Dataset excerpt
::::::::
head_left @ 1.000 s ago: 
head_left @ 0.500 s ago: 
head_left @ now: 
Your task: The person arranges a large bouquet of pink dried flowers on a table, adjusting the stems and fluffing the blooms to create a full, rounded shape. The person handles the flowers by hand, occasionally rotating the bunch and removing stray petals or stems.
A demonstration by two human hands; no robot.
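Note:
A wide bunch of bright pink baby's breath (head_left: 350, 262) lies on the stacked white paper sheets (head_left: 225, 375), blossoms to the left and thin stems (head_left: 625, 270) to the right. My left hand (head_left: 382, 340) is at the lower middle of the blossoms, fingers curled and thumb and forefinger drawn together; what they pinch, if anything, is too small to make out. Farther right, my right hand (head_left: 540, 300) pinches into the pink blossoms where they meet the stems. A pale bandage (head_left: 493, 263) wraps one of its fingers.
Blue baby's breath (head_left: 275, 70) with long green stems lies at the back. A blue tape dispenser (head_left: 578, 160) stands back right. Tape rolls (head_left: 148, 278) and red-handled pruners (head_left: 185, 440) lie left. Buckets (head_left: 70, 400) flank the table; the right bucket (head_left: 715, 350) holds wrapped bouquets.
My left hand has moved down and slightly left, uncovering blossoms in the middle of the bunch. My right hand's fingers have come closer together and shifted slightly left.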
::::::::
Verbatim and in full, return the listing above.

Solution below
head_left @ 1.000 s ago: 
head_left @ 0.500 s ago: 
head_left @ now: 
Your task: The person arranges a large bouquet of pink dried flowers on a table, adjusting the stems and fluffing the blooms to create a full, rounded shape. The person handles the flowers by hand, occasionally rotating the bunch and removing stray petals or stems.
A demonstration by two human hands; no robot.
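Note:
A wide bunch of bright pink baby's breath (head_left: 350, 262) lies on the stacked white paper sheets (head_left: 225, 375), blossoms to the left and thin stems (head_left: 625, 270) to the right. My left hand (head_left: 382, 340) is at the lower middle of the blossoms, fingers curled and thumb and forefinger drawn together; what they pinch, if anything, is too small to make out. Farther right, my right hand (head_left: 540, 300) pinches into the pink blossoms where they meet the stems. A pale bandage (head_left: 493, 263) wraps one of its fingers.
Blue baby's breath (head_left: 275, 70) with long green stems lies at the back. A blue tape dispenser (head_left: 578, 160) stands back right. Tape rolls (head_left: 148, 278) and red-handled pruners (head_left: 185, 440) lie left. Buckets (head_left: 70, 400) flank the table; the right bucket (head_left: 715, 350) holds wrapped bouquets.
My left hand has moved down and slightly left, uncovering blossoms in the middle of the bunch. My right hand's fingers have come closer together and shifted slightly left.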

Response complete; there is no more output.